I have to do this because the last time I taught a class, I utterly lost Simon. He sat in a corner, not listening but drawing. The class was about Daedalus and Icarus. As all the kids would come to class having done the reading, I chose to focus on why this story had inspired paintings and poems. We looked at a Bruegel and read some W. H. Auden. I felt I had all the other kids with me--but not Simon. He told me later he was "super bored." Somewhat agitated, he said he thought we would talk about Perseus and King Minos, and how Daedalus had built the maze for the minotaur. He wanted me to position the story of Daedalus within the larger context of the Greek myths--all much loved by him. "Why didn't you do that, Mom? The Breugel picture you showed is just a happy sunny landscape with Icarus drowning--who cares?"

Simon felt that I had sacrificed the great story of Daedalus to a dull discussion of its implications. I made sure I told him I was proud that he could tell me all of that; however, his behavior during the class left a lot to be desired.
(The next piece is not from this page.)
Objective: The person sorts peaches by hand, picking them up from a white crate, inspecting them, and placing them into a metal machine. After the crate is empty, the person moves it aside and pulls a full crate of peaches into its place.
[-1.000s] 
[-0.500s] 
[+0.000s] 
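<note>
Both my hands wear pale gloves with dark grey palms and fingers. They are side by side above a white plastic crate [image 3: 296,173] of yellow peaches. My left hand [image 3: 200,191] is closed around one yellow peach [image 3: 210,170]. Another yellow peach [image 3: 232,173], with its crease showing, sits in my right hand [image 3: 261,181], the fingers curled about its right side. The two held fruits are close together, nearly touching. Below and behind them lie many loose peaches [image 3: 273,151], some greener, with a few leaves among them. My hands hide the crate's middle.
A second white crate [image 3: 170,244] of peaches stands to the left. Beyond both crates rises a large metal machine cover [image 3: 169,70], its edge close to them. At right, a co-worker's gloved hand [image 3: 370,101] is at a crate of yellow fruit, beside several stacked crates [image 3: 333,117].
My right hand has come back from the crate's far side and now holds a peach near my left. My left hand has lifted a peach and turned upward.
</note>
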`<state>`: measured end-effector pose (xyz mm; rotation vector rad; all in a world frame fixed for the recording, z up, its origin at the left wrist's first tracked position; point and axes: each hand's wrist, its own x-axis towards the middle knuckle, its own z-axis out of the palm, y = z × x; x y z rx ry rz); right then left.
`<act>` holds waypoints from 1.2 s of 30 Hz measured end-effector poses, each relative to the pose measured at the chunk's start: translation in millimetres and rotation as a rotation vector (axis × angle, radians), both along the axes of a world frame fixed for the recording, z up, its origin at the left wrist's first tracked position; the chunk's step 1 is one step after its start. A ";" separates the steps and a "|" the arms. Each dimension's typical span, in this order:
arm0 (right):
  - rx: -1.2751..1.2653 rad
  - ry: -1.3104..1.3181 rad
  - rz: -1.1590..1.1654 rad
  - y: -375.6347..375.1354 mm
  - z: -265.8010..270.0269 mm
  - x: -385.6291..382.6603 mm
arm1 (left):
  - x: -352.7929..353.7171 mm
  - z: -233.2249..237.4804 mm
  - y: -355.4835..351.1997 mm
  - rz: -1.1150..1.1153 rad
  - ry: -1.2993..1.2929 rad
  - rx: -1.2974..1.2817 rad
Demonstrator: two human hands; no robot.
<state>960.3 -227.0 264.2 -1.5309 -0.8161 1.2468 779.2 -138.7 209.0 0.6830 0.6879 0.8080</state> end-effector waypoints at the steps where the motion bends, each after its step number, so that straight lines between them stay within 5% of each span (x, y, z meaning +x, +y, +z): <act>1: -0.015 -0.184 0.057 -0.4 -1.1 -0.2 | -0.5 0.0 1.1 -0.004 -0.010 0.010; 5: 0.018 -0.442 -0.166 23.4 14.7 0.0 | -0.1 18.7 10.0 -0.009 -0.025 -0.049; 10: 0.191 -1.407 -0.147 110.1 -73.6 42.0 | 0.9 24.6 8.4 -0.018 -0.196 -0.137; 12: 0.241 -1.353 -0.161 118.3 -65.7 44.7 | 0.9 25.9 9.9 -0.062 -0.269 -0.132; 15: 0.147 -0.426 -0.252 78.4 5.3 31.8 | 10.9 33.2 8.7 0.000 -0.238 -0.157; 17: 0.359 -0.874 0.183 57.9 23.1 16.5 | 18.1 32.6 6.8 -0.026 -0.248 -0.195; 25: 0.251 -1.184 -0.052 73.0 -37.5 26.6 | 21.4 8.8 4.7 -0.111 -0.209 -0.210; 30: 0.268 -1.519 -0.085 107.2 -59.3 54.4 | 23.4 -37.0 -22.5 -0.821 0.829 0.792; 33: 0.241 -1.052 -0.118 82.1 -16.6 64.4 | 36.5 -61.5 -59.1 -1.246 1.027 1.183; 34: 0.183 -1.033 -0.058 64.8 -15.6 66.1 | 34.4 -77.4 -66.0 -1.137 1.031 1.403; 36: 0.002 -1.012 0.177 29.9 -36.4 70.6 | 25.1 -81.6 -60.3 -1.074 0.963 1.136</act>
Bored, he chose to turn away from the class and draw. And his response--drawing--was head and shoulders above what he did when younger.

Back then he would have just declared: "This is boring. I'm going home now." If he could walk away, he walked. If there was anything in the area he could give his attention to, he was off reading books, playing with sticks, toys, bugs, etc. If there was a table, he put his head on it. Moreover, he continually challenged authority. If an art teacher asked the kids to paint the background beige, Simon insisted it should be black and could not be dissuaded. If the teacher wanted them to draw a scene from the Bayeux tapestry, Simon placed the scene on a screen at a movie and then gave all his attention to drawing the "space people" and "aliens" who were watching the movie. If the teacher asked the students to pay attention while she spoke about the Battle of Hastings, Simon sat there drawing. When she asked him to stop drawing and listen, he said without ever looking up: "But I know already about the Battle of Hastings, and I have to finish drawing the weapons of this alien." This sort of thing happened every class.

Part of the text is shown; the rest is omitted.